Application: Better approximates actual tissue behavior. Used in finite element modeling.
More Complex Models
Generalized Maxwell: Multiple Maxwell elements in parallel. Better fits stress relaxation data.
Generalized Kelvin-Voigt: Multiple Kelvin-Voigt elements in series. Better fits creep data.
Quasi-linear Viscoelasticity: Advanced model for soft tissues proposed by Fung. Separates time-dependent and strain-dependent responses.
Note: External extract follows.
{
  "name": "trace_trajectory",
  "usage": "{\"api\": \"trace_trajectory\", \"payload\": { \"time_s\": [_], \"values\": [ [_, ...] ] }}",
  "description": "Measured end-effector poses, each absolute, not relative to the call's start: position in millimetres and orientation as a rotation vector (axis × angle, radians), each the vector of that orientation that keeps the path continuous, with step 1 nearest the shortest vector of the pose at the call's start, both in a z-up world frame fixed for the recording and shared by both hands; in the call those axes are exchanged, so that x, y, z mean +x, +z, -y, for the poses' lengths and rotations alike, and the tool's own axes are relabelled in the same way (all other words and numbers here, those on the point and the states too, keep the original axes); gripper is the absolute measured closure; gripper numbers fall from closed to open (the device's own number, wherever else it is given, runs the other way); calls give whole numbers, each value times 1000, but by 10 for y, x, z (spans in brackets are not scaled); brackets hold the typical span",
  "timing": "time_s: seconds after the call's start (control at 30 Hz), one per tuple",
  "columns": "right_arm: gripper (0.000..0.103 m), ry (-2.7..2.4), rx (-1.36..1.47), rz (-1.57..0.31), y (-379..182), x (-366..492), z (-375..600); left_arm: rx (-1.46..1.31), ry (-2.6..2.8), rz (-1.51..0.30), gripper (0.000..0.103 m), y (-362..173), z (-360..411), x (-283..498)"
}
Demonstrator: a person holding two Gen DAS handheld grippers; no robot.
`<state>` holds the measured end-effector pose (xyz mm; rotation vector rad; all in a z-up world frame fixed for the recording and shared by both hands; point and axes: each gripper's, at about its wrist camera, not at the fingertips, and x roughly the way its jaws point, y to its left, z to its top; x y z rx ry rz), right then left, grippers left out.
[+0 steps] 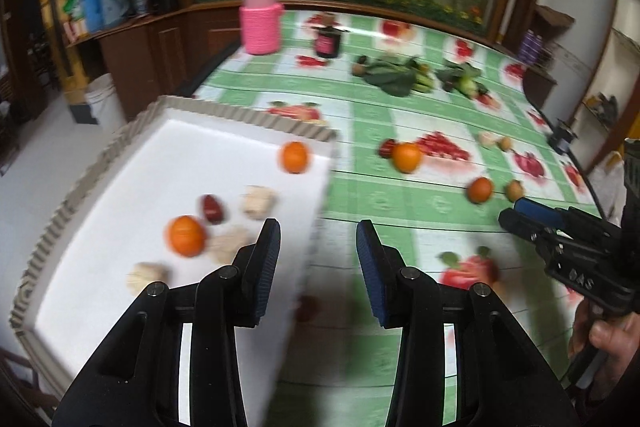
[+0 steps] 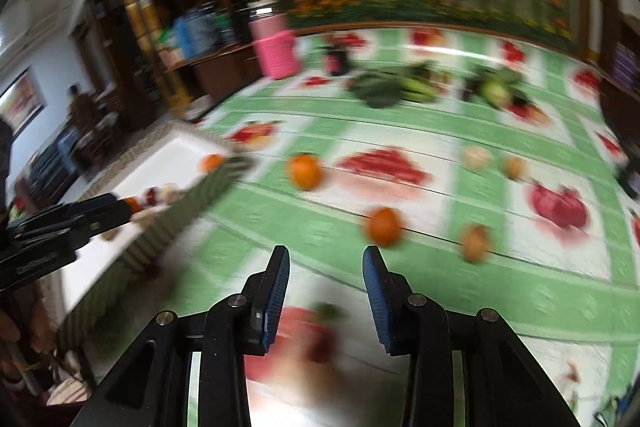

Tissue Composition and Viscoelasticity
Tissue Components
Solid Phase:
- Collagen fibers (structural framework)
- Proteoglycans (hydration, resistance)
- Elastin (elastic recoil)
Fluid Phase:
- Interstitial water (60-80% of tissue)
- Fluid flow through matrix
- Contributes to viscous behavior
| Tissue | Water Content | Viscoelasticity |
|---|---|---|
| Articular cartilage | 60-80% | High (biphasic) |
| Intervertebral disc | 70-90% | Very high |
| Ligament | 60-70% | Moderate-high |
| Bone | 10-20% | Low-moderate |
Classification of Viscoelastic Behavior
By Phenomenon
Four Key Types (CRHS):
| Phenomenon | Definition | Clinical Example |
|---|---|---|
| Creep | Constant load, increasing deformation | Disc height loss during day |
| Relaxation | Constant deformation, decreasing force | Cast loosening over time |
| Hysteresis | Energy loss in loading cycles | Shock absorption |
| Strain-rate | Rate-dependent properties | High-energy fracture patterns |
Clinical Applications in Orthopaedics
Bone
Viscoelastic Properties: Bone is moderately viscoelastic. More viscous when wet. Shows strain-rate sensitivity.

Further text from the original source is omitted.